Click photo to see Jim McLennan demonstrate practicing the drop hit.

My piano teacher in Florida, Ruth Powell (and I was an adult beginner which was quite humbling) admonished, "Practice makes perfect when you practice perfectly." I confess to using this phrase constantly on the teaching court. However, when learning, or honing one's game, there are truly so many skills to acquire, it is hard to know where to start, or more to the point hard to know whether you can readily practice each and every skill perfectly.

My suggestion is to start with the drop hit, and to do it perfectly each and every time. That is when you walk to the net to retrieve a ball, when players on the adjacent court ask, "Ball please," when starting rallies - each and every time you either take a ball from your pocket or pick it up to send it to someone, execute this drop hit perfectly.

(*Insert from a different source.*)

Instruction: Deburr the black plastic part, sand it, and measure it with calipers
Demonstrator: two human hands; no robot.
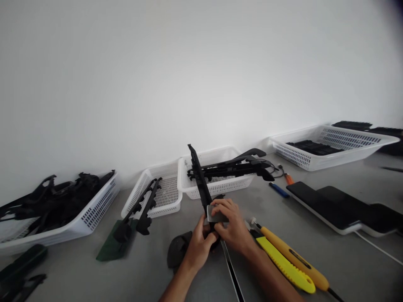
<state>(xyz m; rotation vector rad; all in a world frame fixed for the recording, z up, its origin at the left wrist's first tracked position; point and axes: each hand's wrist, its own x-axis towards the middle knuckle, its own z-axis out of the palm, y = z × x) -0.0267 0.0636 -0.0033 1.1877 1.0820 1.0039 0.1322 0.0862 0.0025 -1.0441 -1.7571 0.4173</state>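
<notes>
Black strip point(199, 178) gripped by left hand point(200, 243); right hand point(231, 226) fingers clasp grey piece point(216, 214), detail unclear.

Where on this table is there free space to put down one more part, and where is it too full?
Bare grey table lies front left, between the green pad and the left hand. Another free patch lies front right, between the yellow tools and the black device. It is crowded around both hands and along the white baskets at the wall.
</notes>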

Examples. Starting at age 12, my coach Blackie Jones asked me to drop hit the ball on the backhand side with a full eastern backhand grip. At first I could not really aim the ball all that well, but within a few months I had acquired a nifty topspin backhand that serves me today. Starting every drop hit with this stroke gave me the repetitions needed to build both skill and confidence.

Years ago in Florida, Ken Rosewall and his group of seniors would play in tournaments at Bluewater Bay. I noticed that Rosewall, whether giving a ball to the ball kids, starting rallies, whatever, it appeared he was still practicing, still using that initial drop hit as a method to keep the feel of a good yet simple stroke.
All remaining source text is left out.